Input —
• • • • •

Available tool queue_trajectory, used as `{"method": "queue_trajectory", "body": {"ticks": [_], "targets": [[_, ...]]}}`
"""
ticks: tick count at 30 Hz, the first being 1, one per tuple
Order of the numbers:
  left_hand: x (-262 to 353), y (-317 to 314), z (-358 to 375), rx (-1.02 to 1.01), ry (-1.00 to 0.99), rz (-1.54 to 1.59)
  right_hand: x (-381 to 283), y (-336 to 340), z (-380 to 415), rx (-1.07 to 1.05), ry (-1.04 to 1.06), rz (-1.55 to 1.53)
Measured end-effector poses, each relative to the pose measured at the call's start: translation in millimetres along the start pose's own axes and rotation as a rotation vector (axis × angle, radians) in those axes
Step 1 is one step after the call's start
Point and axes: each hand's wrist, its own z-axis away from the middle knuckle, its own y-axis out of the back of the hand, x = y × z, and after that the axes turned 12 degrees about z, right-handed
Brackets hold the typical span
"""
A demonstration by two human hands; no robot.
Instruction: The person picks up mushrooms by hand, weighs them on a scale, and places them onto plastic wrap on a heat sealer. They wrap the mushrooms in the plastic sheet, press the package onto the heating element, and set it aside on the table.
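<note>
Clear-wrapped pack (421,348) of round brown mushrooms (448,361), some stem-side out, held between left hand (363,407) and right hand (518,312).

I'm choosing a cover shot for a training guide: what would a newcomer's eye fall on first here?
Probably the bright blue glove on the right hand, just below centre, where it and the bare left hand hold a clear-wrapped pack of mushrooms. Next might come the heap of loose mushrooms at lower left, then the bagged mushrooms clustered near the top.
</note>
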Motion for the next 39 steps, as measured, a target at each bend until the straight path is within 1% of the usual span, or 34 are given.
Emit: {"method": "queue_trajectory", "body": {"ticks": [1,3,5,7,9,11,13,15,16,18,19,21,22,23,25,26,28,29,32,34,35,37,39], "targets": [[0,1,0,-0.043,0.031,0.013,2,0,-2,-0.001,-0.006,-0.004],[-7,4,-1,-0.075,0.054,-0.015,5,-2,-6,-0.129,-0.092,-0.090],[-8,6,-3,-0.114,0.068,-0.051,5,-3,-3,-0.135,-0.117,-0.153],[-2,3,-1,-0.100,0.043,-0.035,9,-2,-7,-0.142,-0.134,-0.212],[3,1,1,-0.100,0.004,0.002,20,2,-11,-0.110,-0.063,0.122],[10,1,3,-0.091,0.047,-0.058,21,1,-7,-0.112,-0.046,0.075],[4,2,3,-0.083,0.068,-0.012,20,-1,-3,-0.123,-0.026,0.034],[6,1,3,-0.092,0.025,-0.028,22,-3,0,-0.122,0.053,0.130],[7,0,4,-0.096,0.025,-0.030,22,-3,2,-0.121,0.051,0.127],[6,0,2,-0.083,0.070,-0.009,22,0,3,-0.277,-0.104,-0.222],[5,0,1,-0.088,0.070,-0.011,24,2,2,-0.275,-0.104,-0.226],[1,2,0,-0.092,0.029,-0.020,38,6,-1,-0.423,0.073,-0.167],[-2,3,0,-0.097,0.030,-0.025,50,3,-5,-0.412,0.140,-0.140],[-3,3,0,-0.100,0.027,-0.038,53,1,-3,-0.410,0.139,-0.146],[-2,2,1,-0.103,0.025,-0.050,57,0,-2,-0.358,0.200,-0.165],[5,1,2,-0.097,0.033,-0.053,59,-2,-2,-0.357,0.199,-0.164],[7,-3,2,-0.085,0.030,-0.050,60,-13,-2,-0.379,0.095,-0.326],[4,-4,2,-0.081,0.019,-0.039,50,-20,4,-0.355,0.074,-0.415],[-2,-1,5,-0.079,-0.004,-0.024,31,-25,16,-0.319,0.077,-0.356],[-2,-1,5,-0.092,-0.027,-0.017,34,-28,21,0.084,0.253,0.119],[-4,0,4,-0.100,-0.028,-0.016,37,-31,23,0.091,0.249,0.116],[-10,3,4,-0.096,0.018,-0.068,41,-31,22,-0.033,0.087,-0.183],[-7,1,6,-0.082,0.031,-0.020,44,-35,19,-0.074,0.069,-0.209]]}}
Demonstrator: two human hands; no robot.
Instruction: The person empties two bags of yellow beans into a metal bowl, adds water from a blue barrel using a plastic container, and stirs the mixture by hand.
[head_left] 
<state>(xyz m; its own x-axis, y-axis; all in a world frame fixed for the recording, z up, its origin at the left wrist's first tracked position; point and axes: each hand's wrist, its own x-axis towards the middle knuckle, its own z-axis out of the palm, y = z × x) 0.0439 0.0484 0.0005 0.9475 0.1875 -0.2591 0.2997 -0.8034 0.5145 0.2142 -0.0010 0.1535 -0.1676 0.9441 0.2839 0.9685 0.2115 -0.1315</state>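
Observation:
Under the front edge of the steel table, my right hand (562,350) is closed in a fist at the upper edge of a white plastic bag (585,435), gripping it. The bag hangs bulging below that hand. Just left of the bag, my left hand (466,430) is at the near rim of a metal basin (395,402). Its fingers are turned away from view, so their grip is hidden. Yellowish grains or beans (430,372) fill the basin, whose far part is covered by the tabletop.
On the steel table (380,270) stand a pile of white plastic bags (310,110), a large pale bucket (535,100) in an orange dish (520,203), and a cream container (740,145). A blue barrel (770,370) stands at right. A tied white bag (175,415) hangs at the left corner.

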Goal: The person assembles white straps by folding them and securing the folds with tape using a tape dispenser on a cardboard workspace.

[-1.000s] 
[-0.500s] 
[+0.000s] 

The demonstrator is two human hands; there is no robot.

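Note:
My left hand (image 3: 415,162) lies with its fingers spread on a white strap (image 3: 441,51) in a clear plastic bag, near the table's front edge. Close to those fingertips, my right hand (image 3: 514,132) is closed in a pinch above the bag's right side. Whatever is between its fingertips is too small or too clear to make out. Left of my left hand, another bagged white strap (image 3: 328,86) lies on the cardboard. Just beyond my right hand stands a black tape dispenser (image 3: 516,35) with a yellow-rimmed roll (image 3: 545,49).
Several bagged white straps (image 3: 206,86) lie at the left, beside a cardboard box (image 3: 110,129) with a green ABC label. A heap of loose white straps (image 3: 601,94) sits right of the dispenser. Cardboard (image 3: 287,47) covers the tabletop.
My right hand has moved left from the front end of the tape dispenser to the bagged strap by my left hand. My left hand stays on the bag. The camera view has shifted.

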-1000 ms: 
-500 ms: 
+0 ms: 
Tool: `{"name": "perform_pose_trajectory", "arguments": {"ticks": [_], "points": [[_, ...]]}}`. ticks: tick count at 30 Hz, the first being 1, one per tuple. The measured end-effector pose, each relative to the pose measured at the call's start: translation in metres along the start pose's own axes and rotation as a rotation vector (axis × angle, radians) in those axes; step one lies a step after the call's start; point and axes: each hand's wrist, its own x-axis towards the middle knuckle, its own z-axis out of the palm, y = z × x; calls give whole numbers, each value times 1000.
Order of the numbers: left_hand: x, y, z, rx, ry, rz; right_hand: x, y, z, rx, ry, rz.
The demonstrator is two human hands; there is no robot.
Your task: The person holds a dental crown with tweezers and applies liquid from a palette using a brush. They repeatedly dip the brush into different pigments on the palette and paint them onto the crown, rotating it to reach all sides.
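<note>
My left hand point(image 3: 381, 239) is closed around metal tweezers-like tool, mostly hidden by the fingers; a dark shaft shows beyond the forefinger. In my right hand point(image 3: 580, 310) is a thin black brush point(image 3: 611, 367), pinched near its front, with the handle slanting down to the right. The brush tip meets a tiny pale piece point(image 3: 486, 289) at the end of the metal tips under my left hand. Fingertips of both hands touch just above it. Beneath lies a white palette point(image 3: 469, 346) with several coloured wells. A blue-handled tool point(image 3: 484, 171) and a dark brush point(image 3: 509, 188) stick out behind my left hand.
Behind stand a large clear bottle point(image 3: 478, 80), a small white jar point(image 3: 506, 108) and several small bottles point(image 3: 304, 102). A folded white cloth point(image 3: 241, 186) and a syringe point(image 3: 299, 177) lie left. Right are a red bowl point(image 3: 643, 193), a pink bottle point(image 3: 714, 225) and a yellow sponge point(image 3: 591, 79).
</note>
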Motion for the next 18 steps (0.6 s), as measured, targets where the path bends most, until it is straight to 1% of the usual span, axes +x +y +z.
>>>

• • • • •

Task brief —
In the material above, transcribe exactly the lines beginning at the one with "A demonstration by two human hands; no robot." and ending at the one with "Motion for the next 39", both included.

Solution to this exercise —
A demonstration by two human hands; no robot.
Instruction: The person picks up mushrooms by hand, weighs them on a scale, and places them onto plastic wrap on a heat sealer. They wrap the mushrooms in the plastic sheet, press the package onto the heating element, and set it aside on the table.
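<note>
Clear-wrapped pack (421,348) of round brown mushrooms (448,361), some stem-side out, held between left hand (363,407) and right hand (518,312).

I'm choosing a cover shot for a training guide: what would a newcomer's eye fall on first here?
Probably the bright blue glove on the right hand, just below centre, where it and the bare left hand hold a clear-wrapped pack of mushrooms. Next might come the heap of loose mushrooms at lower left, then the bagged mushrooms clustered near the top.
</note>
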Motion for the next 39 steps, as measured, a target at each bend until the straight path is within 1% of the usual span, or 34 are given.

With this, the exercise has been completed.